The clear tradeoff between pricing and innovation begs the policy question of why, despite possessing similar menus of modern medications, other industrialized countries have imposed significantly lower prices. Isn't it true that if they make less money, they'll make fewer new drugs? The solution rests in the fact that other nations are not as affected by the tradeoff between branded prices and innovation as the United States is.
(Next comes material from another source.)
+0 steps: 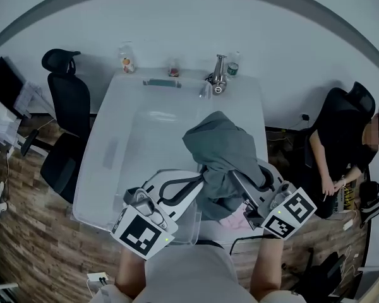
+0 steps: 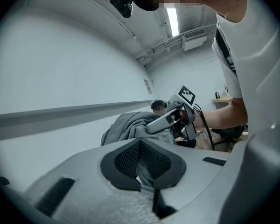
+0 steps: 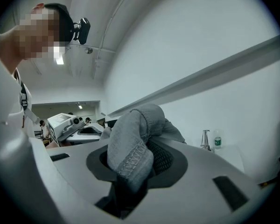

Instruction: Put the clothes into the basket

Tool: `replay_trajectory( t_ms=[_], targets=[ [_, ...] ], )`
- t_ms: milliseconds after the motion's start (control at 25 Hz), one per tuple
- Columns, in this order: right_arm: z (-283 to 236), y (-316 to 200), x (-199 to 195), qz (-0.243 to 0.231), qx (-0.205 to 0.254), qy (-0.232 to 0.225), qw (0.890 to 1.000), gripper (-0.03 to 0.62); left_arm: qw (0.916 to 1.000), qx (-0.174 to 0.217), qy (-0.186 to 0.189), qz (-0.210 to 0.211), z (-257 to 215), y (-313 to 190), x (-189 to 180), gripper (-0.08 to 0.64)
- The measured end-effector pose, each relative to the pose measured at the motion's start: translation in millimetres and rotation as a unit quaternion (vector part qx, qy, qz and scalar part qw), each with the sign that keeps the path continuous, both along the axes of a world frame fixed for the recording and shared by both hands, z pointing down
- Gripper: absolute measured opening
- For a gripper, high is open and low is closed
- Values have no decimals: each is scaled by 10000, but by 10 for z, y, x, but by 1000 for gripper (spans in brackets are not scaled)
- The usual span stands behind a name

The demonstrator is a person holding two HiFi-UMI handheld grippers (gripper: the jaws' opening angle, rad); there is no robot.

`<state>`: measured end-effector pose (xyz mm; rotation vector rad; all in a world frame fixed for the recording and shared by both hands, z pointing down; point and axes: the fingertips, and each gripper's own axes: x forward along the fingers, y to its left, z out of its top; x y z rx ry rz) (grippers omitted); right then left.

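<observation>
No words, brands or numbers can be read. A green label is seen on the bottle (image 1: pixel 233 67) at the table's (image 1: pixel 252 115) one o'clock, its print too small. Only black-and-white square patterns are borne by the left marker cube (image 1: pixel 139 233) and the right marker cube (image 1: pixel 290 212).

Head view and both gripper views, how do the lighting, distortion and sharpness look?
Head view: heavy fisheye, straight lines bow into arcs, and the light is flat and dim with no glare. Left gripper view: the ceiling lamp is blown out and the near foreground is soft. Right gripper view: the grey garment is sharp enough to show stitching, and the corners are vignetted black.
</observation>
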<state>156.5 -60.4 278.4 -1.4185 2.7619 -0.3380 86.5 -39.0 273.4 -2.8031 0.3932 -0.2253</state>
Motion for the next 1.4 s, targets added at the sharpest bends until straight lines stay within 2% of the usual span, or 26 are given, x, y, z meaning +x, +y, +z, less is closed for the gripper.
replay_trajectory(
  t_ms=[400,520,720,840,1000,1400],
  targets=[
    [-387,-118,-508,-350,269,124,9989,112,9982,403,278,-343,-343,-70,-488,5],
    [-516,-127,-631,-476,361,163,9981,112,9973,516,240,-468,-435,-56,-611,5],
    [-632,-290,-1111,-708,465,219,9962,107,9946,645,338,-741,-516,-170,-1085,5],
    [-720,-306,-1237,-857,521,242,9947,106,9925,718,381,-912,-598,-162,-1209,5],
    [-790,-290,-1312,-1069,553,304,9923,103,9899,764,395,-1127,-663,-133,-1277,5],
    [-622,-401,-1878,-1589,351,376,9860,98,9841,625,381,-1619,-535,-164,-1744,5]
  ],
)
According to the RAND analysis, the United States accounts for 58 percent of total pharmaceutical sales income among countries in the Organization for Economic Cooperation and Development, while Japan and Germany, respectively, account for 9 percent and 5%. Moreover, because U.S. branded prices are higher than elsewhere, the United States accounts for approximately 78% of worldwide industry profits. All other countries, in aggregate, account for less than one-third of that amount. Put simply, U.S. profits incentivize global innovation.
Whether this striking imbalance resulting from high U.S. branded drug prices is "excessive" or not depends on policy objectives pertaining specifically to the branded industry. As emphasized in a 2018 report by the President's Council of Economic Advisers, "worldwide profits drive innovation incentives," which in turn depend at least partially on the prices paid by government health insurance programs. The report continues, "Providing innovative returns is a global public goods problem that leads to classic under-provision through government free-riding." Because advanced new pharmaceuticals benefit all countries, each has an incentive to free ride off the high prices and resulting incentive effects of others. While this incentive applies particularly to smaller countries that contribute little to overall innovative returns, it is least applicable to the United States, which in effect has no one to free ride on. In a sense, the United States is captive to its overwhelming position in the worldwide pharmaceutical marketplace.
The social benefits from therapeutically improved new goods are represented in the costs that knowledgeable collective consumers are ready to pay, which is why branded medicine prices in the United States are so high. While most other nations may assume that their price policies have little impact on pharmaceutical innovation, the United States cannot. This prestigious position has perks, such as sophisticated new medications being launched first in the United States. However, there are apparent drawbacks, one of which is that policymakers, such as the Hatch–Waxman framers, cannot avoid accounting for impacts on new product introduction when establishing price policies. That stunning piece of legislation's compromise solution will not be replicated elsewhere.